Problem to solve
Search the records below for the word "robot" and show every line where it occurs.

Records drawn from a dataset:
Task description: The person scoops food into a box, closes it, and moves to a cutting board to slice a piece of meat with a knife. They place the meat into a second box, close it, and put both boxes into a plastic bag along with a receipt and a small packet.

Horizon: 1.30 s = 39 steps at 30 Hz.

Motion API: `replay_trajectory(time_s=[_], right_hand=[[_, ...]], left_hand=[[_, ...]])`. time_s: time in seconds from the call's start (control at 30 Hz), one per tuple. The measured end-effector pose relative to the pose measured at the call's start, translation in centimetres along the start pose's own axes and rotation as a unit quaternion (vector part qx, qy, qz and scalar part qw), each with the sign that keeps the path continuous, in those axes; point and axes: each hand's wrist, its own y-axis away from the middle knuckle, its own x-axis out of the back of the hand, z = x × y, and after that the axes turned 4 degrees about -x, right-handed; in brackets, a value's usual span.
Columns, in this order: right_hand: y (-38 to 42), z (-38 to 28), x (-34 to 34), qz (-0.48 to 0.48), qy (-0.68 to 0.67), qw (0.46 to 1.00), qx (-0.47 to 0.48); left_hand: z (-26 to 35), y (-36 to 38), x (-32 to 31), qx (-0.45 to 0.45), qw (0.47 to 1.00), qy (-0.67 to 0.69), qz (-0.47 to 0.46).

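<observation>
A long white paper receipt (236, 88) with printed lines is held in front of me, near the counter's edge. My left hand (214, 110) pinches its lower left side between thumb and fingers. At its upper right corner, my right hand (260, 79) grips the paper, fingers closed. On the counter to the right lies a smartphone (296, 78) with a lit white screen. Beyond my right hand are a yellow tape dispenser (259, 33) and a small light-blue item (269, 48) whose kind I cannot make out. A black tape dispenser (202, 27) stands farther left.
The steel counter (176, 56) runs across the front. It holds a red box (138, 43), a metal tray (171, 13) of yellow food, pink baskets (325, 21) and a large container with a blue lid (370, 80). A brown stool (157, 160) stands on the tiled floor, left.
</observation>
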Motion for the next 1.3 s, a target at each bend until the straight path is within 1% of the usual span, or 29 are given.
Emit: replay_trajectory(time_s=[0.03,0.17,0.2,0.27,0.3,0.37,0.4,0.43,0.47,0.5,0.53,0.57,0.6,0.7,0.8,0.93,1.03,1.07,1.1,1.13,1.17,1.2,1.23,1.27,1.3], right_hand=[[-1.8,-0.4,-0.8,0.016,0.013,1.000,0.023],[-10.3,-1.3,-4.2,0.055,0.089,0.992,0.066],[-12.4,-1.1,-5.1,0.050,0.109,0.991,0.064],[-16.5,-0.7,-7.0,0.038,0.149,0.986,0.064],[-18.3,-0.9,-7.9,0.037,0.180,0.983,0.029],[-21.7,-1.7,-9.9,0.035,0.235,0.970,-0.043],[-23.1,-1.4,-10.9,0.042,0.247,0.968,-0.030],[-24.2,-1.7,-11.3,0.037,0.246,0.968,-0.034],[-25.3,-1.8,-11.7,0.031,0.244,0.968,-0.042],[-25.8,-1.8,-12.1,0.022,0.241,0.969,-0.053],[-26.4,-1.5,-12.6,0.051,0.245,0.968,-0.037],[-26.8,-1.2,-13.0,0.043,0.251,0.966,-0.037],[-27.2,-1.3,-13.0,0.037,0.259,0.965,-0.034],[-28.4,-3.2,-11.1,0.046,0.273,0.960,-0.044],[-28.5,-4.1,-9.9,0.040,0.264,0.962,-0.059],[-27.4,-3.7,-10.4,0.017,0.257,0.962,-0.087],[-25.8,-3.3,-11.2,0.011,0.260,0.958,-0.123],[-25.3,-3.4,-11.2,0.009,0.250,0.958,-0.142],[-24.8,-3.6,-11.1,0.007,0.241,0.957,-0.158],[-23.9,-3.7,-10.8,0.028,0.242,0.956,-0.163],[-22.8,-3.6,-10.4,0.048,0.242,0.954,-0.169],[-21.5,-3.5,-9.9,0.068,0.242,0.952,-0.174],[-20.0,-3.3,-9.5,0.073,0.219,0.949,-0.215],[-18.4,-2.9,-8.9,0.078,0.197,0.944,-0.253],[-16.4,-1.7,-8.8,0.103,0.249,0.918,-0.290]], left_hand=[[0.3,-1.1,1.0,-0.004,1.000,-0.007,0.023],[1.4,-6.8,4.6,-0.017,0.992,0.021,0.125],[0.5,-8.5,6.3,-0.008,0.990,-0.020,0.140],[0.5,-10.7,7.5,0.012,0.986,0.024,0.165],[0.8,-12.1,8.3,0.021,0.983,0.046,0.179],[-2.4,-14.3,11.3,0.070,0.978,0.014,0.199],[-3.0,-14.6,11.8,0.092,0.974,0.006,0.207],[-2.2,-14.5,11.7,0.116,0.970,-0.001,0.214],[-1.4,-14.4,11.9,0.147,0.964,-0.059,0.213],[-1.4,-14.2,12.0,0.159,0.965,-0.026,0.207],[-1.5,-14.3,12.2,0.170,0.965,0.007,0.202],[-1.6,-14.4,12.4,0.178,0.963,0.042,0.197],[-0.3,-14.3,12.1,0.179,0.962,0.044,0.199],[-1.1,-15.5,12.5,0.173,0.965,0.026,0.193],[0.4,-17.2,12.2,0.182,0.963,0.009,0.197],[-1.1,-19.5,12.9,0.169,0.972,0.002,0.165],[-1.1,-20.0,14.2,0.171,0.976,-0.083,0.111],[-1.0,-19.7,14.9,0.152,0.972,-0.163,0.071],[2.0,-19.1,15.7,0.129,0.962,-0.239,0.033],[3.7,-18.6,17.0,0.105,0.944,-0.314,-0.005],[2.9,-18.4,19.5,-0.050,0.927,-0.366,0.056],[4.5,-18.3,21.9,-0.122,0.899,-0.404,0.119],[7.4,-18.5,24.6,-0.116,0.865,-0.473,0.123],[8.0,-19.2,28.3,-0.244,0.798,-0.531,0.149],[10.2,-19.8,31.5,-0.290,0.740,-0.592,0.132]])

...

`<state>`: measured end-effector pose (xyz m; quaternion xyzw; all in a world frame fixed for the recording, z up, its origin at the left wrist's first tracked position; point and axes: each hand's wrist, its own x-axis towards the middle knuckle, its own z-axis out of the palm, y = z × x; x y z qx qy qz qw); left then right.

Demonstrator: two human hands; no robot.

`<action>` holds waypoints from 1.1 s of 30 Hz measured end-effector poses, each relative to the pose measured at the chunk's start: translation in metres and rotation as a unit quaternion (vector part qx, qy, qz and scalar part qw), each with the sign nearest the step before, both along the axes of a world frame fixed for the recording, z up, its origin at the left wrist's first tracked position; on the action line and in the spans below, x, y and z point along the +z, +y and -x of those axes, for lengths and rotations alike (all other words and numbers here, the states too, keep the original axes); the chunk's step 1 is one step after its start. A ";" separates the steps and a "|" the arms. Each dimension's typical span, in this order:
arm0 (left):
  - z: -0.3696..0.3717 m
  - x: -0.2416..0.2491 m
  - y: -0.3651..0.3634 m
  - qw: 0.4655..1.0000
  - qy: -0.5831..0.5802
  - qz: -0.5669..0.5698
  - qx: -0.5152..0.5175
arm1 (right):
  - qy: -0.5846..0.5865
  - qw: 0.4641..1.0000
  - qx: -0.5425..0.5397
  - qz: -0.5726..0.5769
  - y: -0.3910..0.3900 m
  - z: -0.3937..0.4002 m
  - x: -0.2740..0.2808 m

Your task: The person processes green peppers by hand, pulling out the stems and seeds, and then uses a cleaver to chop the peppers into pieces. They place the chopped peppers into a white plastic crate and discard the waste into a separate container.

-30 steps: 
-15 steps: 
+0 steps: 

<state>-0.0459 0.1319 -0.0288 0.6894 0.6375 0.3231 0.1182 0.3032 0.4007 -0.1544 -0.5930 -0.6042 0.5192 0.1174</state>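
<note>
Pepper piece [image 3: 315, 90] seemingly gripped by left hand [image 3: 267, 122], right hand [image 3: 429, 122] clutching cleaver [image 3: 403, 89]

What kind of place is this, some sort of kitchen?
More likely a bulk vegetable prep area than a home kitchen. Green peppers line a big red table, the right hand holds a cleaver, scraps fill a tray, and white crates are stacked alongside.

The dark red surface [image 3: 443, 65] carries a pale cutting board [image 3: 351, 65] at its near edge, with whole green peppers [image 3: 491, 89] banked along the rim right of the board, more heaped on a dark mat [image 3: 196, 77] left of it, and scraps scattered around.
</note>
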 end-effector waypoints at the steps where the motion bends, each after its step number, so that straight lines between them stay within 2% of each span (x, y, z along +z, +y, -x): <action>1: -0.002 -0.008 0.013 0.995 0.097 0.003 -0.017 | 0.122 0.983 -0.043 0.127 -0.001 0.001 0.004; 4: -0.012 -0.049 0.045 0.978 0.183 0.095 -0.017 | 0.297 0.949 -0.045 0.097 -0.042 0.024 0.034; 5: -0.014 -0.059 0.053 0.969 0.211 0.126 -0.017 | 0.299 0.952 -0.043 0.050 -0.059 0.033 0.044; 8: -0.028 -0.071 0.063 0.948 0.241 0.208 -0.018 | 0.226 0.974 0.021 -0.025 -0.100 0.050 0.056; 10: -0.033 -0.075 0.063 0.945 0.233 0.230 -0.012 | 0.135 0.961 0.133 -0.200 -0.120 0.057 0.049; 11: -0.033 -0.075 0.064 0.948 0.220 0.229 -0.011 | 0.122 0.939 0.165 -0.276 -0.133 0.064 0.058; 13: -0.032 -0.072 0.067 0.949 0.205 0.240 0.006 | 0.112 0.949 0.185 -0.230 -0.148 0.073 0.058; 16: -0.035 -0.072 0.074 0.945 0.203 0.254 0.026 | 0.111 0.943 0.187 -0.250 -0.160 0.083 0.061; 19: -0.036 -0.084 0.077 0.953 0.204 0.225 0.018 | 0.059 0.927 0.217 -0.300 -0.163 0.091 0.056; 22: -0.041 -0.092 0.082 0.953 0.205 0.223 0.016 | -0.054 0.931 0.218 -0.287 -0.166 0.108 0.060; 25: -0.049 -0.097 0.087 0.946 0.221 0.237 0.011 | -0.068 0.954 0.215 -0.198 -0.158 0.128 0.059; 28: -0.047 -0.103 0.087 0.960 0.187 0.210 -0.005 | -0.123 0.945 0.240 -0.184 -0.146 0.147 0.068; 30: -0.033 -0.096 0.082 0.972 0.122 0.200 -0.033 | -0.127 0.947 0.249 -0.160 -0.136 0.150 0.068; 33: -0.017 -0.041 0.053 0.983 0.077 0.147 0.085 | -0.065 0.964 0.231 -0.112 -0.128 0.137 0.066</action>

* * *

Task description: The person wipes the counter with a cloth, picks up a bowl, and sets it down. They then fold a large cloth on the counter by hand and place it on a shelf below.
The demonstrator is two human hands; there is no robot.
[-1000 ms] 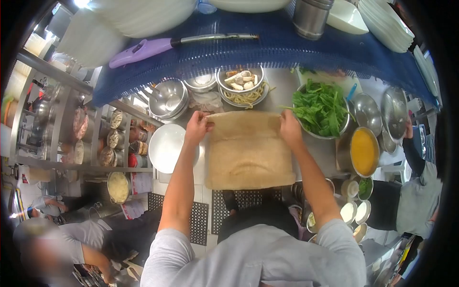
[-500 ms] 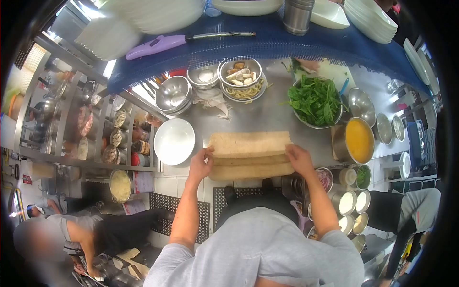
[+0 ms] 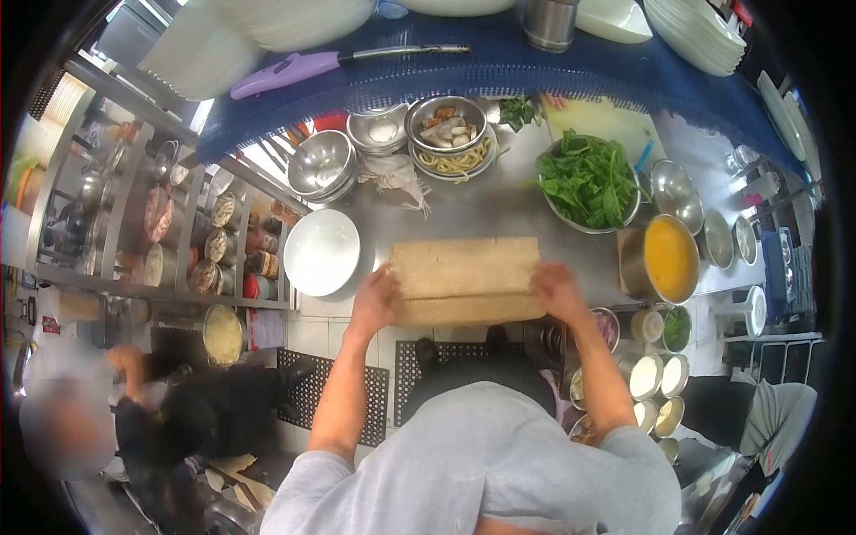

Exercise response
Demonstrator: two human hands; no robot.
The demonstrator is two human hands; there is no robot.

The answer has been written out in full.